◆ Task goal:
Output the first line below and each one after it, exactly, up to and including the line holding "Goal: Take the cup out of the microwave". Pictures should not be copied.

*** Opening The data ***

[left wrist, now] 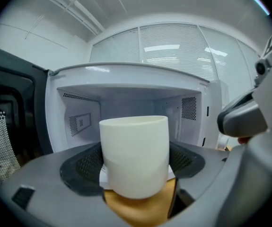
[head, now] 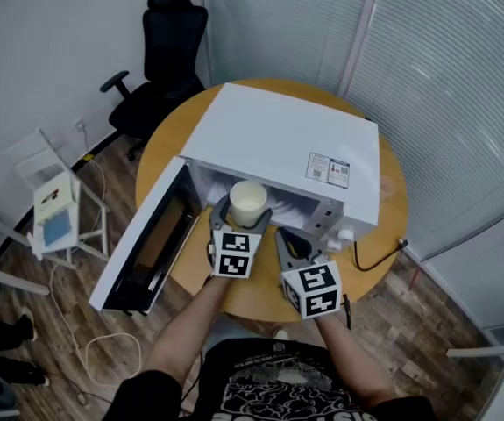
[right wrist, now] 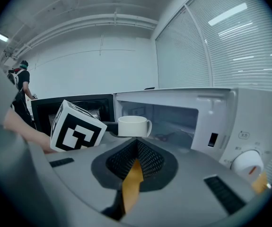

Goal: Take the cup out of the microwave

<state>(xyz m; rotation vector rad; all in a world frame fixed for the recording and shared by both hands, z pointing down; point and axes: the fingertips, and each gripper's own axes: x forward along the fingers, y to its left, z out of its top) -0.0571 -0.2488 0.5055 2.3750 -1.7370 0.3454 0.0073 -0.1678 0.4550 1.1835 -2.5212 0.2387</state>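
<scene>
A white cup (head: pixel 248 202) with a handle hangs just in front of the open cavity of the white microwave (head: pixel 287 139). My left gripper (head: pixel 248 210) is shut on the cup, one black pad on each side. In the left gripper view the cup (left wrist: pixel 135 155) stands upright between the pads, with the cavity behind it. From the right gripper view the cup (right wrist: pixel 133 126) shows its handle to the right. My right gripper (head: pixel 287 235) hovers beside the left one, before the control panel, its jaws (right wrist: pixel 136 143) shut with nothing in them.
The microwave door (head: pixel 146 239) swings wide open to the left. The microwave sits on a round wooden table (head: pixel 168 147). Its cable (head: pixel 379 257) trails off the right edge. A black office chair (head: pixel 159 68) and a white stand (head: pixel 54 209) are on the floor at the left.
</scene>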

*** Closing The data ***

◆ Reply:
[left wrist, now] 
[head, now] 
[right wrist, now] 

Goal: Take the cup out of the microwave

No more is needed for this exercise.